Using SCM to Focus Testing

The challenge for testing, especially in a dynamic, iterative development environment, is to know what to test. In the early stages of a project, regular meetings of the designers, the developers, and the testing staff will make it clear where the focus should be. But as development proceeds, and as the project gets closer to being functionally complete, it becomes more difficult to know exactly what the developers have been working on. And if you're facing a big, collaborative project, with hundreds of thousands of lines of code and dozens of programmers all working on it at once, it will become increasingly difficult to know what needs to be tested. SCM can help.

Tracking Change in Real Time

As testing professionals, we know that a high percentage of the defects in a system are going to be in the parts of the code that have changed the most. This is exactly the kind of information an SCM system is designed to track.

With Perforce, the simplest way to keep on top of what has changed is to install the Review Daemon (available on the Related Software page of the Perforce web site) and set the “Reviews:” section of your user account to include all of the directories that contain files that you’re interested in. A user profile that includes a "reviews" entry might look like figure 1.

 User:     bruno
 Email:    bruno@CompanyX.com
 Update:   2005/10/11 13:05:15
 Access:   2007/02/03 15:13:55
 FullName: Bruno Sammartino
 Reviews:
	//CompanyX/ProjectY/main/...	
	//CompanyX/ProjectY/r06.2/...
 Figure 1	

With this entry in his user profile, bruno will receive email whenever a change is made in the main development line or in the 6.2 release line for ProjectY.
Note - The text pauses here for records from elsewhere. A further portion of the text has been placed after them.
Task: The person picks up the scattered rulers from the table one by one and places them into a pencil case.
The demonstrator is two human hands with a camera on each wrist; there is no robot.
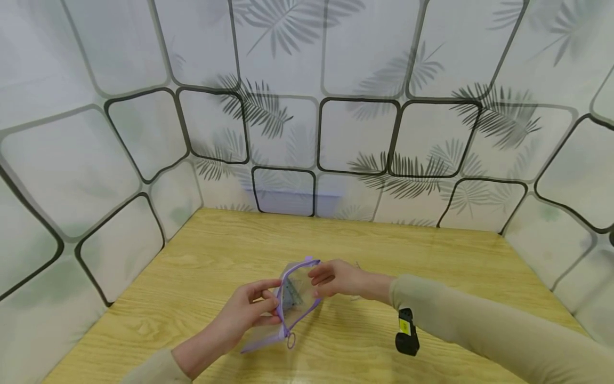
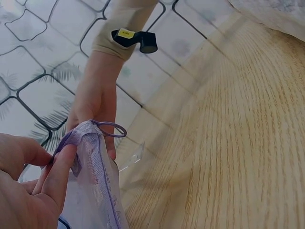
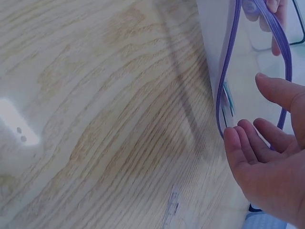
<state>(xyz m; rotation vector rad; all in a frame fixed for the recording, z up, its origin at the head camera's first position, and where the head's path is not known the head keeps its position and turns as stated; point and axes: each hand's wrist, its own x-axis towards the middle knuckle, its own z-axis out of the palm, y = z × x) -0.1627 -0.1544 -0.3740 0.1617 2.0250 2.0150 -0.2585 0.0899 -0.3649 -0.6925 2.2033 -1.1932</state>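
Observation:
A see-through zip pouch (image 1: 303, 314) with purple trim stands on the table, its mouth spread wide. My left hand (image 1: 251, 306) pinches one side of the mouth between thumb and fingers. Inside the pouch lies a bluish-green, flat triangular piece (image 1: 290, 297), seen through the opening. At the mouth's other side is my right hand (image 1: 338, 278), fingers loosely bent, thumb apart and palm bare in the right wrist view. A purple ring (image 2: 112, 129) hangs from the zip end. Beyond the pouch, a clear ruler-like strip (image 3: 171, 207) lies on the wood, partly out of frame.
The wood-grain table (image 1: 230, 234) is bordered at the back and sides by a patterned curtain (image 1: 360, 133) with dark outlines and leaves. A black wrist camera (image 1: 406, 332) with a yellow label sits on the right sleeve.

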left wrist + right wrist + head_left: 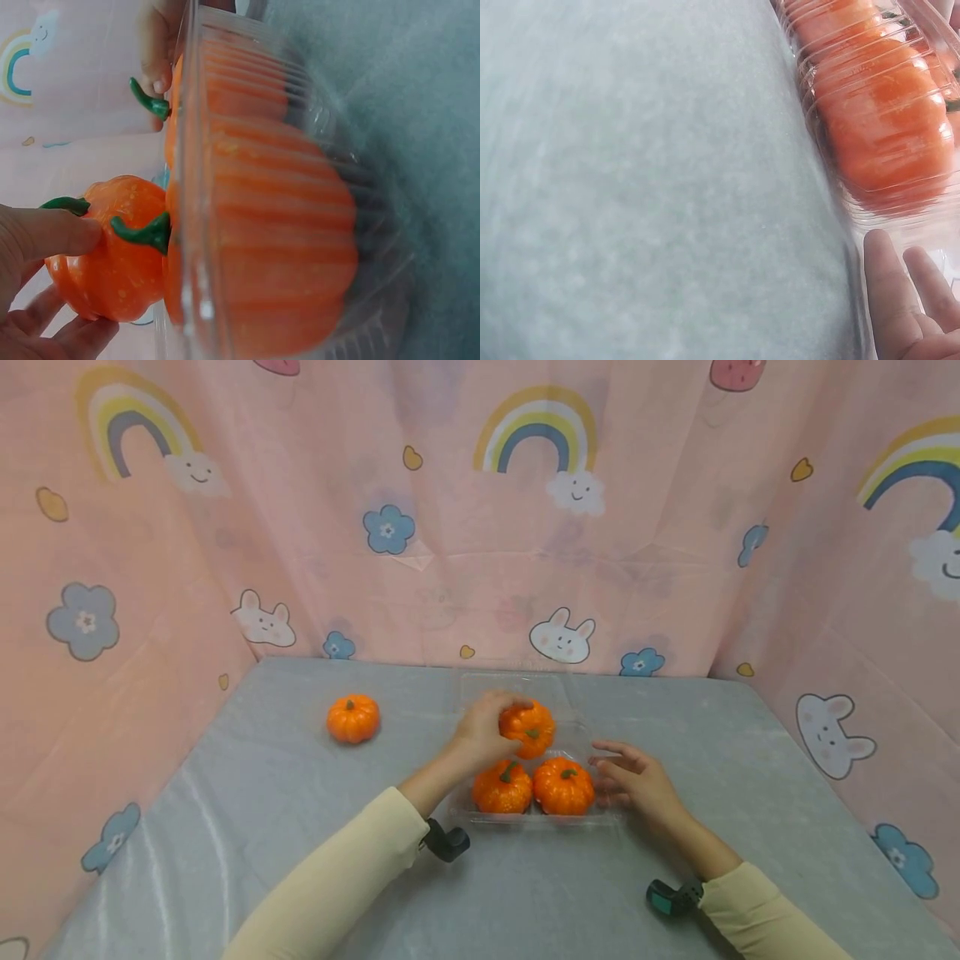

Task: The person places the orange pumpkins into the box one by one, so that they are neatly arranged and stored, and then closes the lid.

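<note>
My left hand grips a small orange pumpkin over the back part of a clear plastic clamshell box. In the left wrist view thumb and fingers pinch that pumpkin above the box rim. Two more pumpkins with green stems sit side by side in the front of the box, a left pumpkin and a right pumpkin. My right hand is at the box's right side, fingers loosely extended. The right wrist view shows its fingertips right at the ribbed plastic wall.
Another orange pumpkin rests on the grey cloth-covered table, left of the box. The box's clear lid lies folded back toward the rear. A pink patterned curtain encloses the back and sides.
</note>
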### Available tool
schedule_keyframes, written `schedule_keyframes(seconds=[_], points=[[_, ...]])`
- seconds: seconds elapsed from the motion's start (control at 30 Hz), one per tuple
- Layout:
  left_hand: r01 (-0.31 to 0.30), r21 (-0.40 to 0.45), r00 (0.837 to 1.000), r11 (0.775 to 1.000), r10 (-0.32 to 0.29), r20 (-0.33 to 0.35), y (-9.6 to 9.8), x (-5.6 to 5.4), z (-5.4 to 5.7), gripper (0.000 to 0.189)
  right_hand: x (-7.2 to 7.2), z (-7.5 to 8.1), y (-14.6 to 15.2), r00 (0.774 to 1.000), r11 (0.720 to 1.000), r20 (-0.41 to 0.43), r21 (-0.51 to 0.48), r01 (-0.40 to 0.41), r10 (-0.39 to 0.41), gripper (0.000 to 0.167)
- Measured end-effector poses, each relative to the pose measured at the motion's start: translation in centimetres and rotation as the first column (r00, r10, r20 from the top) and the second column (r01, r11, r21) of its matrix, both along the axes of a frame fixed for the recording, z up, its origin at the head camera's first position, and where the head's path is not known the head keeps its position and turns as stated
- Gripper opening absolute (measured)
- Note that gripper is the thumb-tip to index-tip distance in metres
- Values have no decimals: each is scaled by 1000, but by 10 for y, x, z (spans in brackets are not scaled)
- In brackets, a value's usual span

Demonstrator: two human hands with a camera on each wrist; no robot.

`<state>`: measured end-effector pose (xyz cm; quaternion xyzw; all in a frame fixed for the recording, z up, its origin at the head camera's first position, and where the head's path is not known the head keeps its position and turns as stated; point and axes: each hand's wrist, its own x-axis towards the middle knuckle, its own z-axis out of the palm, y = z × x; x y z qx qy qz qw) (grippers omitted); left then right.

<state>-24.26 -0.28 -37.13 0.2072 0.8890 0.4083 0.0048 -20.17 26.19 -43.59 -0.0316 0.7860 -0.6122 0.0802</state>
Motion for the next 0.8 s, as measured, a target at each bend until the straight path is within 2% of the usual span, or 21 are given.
schedule_keyframes(seconds=[0.2,0.5,0.8], points=[[1,-34,1000,999,-1,2,7,1,-1,53,-1,0,0,1000,1000,6,4,-1,1,54],[3,-21,1000,1000,-2,25,16,1,-2,55,1,1,-1,1000,1000,1,2,-13,13,53],[8,-41,1000,999,-7,15,22,-1,-3,54,1,1,0,1000,1000,0,-4,-19,19,54]])
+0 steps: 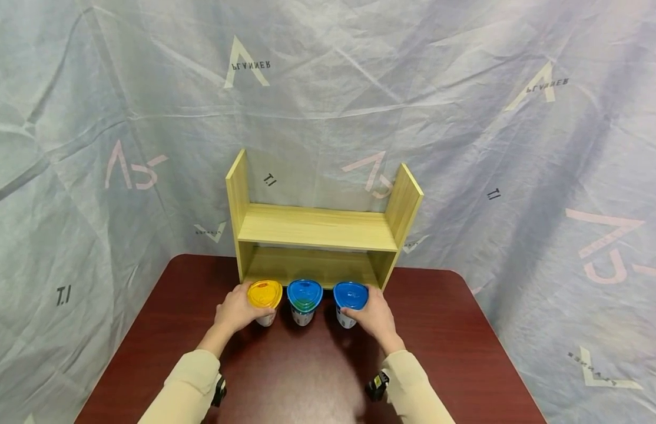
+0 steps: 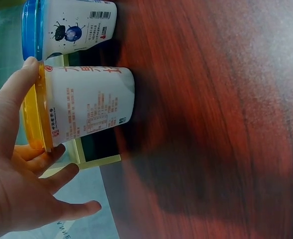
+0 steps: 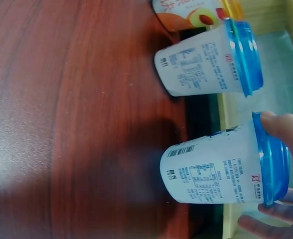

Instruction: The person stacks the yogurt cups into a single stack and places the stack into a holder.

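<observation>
Three white plastic cups with lids stand in a row on the table in front of a wooden shelf. My left hand [image 1: 237, 310] holds the yellow-lidded cup [image 2: 89, 102] by its lid, thumb on one side and fingers on the other. At the right end, a blue-lidded cup [image 3: 211, 169] has its lid between the thumb and fingers of my right hand [image 1: 377, 321]. Between them stands the middle blue-lidded cup [image 1: 305, 296], which neither hand touches. Printed text and barcodes show on the cup sides in the wrist views.
Close behind the cups is the light wooden two-tier shelf [image 1: 317, 227], with raised side panels. The dark red-brown table [image 1: 285, 377] runs toward me. A grey printed curtain [image 1: 317, 88] hangs behind and along both sides.
</observation>
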A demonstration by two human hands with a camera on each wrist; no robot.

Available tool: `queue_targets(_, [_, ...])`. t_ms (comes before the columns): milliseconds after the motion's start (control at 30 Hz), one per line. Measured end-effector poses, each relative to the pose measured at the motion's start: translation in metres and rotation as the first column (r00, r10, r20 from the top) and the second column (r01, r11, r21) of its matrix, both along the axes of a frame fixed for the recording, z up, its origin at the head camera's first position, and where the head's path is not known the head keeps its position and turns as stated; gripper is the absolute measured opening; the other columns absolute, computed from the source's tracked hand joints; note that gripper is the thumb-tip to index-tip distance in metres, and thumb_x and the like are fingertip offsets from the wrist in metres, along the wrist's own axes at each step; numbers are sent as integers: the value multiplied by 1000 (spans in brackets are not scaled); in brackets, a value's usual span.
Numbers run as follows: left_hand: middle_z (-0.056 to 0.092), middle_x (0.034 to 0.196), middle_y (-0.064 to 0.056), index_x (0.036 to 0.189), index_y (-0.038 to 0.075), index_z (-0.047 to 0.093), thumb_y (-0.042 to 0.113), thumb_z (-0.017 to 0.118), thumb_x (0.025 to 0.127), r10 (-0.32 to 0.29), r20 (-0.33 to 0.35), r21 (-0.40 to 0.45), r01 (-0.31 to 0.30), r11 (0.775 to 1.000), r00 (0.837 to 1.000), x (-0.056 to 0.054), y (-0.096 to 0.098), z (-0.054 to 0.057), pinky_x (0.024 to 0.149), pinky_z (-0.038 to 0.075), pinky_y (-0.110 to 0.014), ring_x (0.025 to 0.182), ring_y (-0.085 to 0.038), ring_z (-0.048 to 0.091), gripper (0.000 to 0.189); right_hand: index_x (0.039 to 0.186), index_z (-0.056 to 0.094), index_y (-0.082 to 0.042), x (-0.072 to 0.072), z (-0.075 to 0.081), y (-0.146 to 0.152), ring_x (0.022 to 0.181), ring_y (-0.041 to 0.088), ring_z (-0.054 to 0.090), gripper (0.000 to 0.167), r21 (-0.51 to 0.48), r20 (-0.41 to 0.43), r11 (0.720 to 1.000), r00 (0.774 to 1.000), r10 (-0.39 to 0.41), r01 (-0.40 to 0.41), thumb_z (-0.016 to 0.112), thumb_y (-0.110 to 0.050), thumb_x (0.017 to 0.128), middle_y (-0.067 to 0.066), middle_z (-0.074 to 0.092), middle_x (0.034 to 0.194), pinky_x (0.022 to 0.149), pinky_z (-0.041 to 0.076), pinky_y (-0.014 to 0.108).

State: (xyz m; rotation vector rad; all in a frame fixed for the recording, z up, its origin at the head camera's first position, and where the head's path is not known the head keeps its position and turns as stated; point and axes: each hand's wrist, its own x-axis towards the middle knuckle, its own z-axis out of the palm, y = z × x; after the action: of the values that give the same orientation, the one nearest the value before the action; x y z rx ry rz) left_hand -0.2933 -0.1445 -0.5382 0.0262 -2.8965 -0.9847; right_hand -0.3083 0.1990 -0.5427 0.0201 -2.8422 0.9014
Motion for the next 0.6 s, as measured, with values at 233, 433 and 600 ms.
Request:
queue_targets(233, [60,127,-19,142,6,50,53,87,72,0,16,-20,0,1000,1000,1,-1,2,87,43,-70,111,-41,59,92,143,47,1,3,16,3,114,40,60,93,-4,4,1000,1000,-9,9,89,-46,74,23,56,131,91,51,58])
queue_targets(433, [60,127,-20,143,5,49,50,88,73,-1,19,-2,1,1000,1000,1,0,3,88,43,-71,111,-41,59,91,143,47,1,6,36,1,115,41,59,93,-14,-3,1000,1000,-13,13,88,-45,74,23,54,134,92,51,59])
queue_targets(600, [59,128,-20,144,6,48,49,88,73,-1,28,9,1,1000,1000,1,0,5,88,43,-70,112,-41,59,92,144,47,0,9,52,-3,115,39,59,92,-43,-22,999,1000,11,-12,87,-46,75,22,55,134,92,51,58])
Specifying directories for review has two immediate benefits. First, it provides assurance that any changes the programmers make won’t slip by unnoticed, and second, it lets the tester begin to get a feel for what features are implemented in what parts of the code. This knowledge becomes very important as the project proceeds. If you’re aware of the relationship between features and the source code that implements them, then you’re more likely to know what to do when you see a code change come through later, even if the description that the submitter entered for the change is cryptic or incomplete.

Reviewing Change History

A steady, unsolicited stream of email notifications describing individual change submissions is a useful thing; it does keep you on top of what's happening in the code you’re testing. But there's a limit to how helpful this email can be. If a milestone in the project is coming due, you might want to take a step back and get an overview of what’s been happening. Your SCM system can help with this, too. It’s easy to generate a report that summarizes changes that have been made to the code base; Perforce uses the p4 changes command for this purpose:

$ p4 changes

This command lists all the changes that have ever been made to any part of your source code repository, which is probably a little more information than you really want. But it's easy to narrow the scope. For example, you can limit the list to changes affecting a particular subset of the source tree by specifying a partial directory path:

$ p4 changes //CompanyX/ProjectY/main/...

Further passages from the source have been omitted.